In my experience working with customers across different industries, I’ve observed variations in curve designs. Some opt for simplicity, using only a few volume curves for their entire product line, while others create unique curves for each product line or parent family, resulting in multiple maintenance tasks. Some companies find a middle ground, balancing simplicity and complexity.
When creating and implementing volume curves, several factors come into play. Notably, two crucial aspects to consider are:
- Evaluate your volume curves periodically to make sure the intended purpose is served
- Distinguish between the volume curve discount (list price at volume) and negotiated discount
Evaluate Volume Curves Periodically
Things change, so you must be prepared for any scenario. Let’s look at two simplified examples where the volume curves may need to be adjusted periodically. But first, some important definitions:
- Data: Actual recognized revenue against each volume tier and corresponding discount from the list price or some common reference price
- Current Policy: Current volume discount policy based on volume breaks
- Approved Policy: The result of user reviewed and implemented discount (can include volume discount and negotiated discount in some cases)
- Proposed Policy: The result of optimization algorithm (statistical analysis) recommending where the volume discount policy should reside
Example 1. Decreased Discounts from the Current Policy in Place
Example 1 demonstrates a scenario where the current policy grants volume discounts at a steep rate. However, the approved policy, derived from transaction data, indicates the need to decrease these discounts. Statistical analysis can help recommend the optimal slope for the proposed policy curve. This analysis is relevant for specific product subsets or when evaluating and refining outdated policies due to changing market and business conditions.
Example 2. Increased Discounts from the Current Policy in Place
In Example 2, a different product family has a current policy with standard volume discounts. However, the approved policy, based on transaction data, indicates the need to increase these discounts to align with competitive market conditions. Statistical analysis helps determine the optimal slope for the proposed policy curve, providing flexibility to apply negotiated discounts for each customer deal.

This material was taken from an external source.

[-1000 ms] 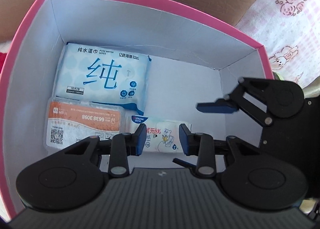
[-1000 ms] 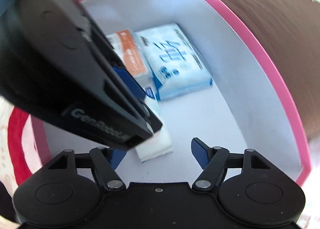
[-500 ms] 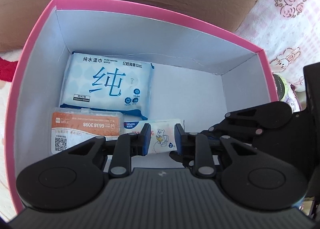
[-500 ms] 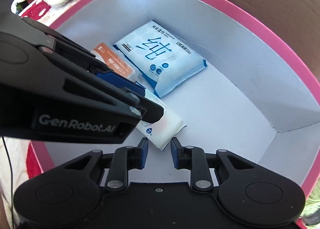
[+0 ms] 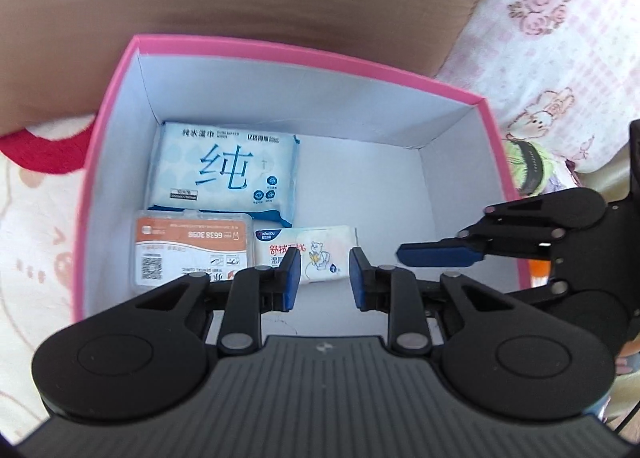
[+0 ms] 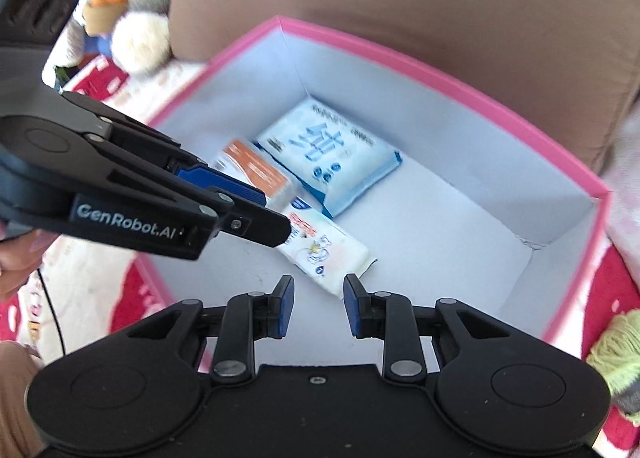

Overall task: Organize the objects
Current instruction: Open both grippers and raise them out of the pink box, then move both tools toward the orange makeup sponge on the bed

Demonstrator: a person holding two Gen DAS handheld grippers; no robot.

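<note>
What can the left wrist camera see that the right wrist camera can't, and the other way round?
Left wrist only: the pink rabbit-print cloth and the QR code on the orange-labelled case. Right wrist only: a plush toy beyond the pink box. Both: that box holding the blue wipes pack, that case and the bear-print pack.

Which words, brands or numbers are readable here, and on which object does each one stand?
"纯": blue wipes pack; its small print is blurred.
"6638 3098", upside down: orange-labelled case.
"GenRobot.AI": left tongs.
Red characters: bear-print wipes pack, partly hidden.
</note>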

Distinguish Between the Volume Curve Discount and Negotiated Discount
When implementing volume-based discount policies, it’s crucial to distinguish between the volume curve discount and the negotiated discount. By understanding these components, you can optimize your pricing strategies effectively.
Negotiated Price = List Price @ Volume + Negotiated Discount
In summary, here are three key areas to keep on mind for a successful execution of volume based discount policies.
1. Customer and Product Segmentation
Effective customer and product segmentation enables value-based pricing strategies, incorporating differentiation based on product tiers (good, better, best) and customer value contributions (high, medium, low). Implementing price-volume discount recommendation envelopes provides valuable insights into price sensitivity and profitability at the segment level.
2. Dynamic Execution
The ability to swiftly respond to market dynamics, such as cost changes and competitor moves, is crucial for successful volume-based discount policies. Implementing a governance framework ensures control while adjusting pricing decisions in accordance with industry dynamics, irrespective of company maturity.
3. Aligned Sales Incentives
Sales incentives should be linked to business value and customer compliance. Standardizing discount levels and tiers within a clear governance process helps manage escalations and exceptions. Aligning incentives with market share and success metrics across different channels drives optimal pricing and sales effectiveness, resulting in acquiring the right customers at the right price.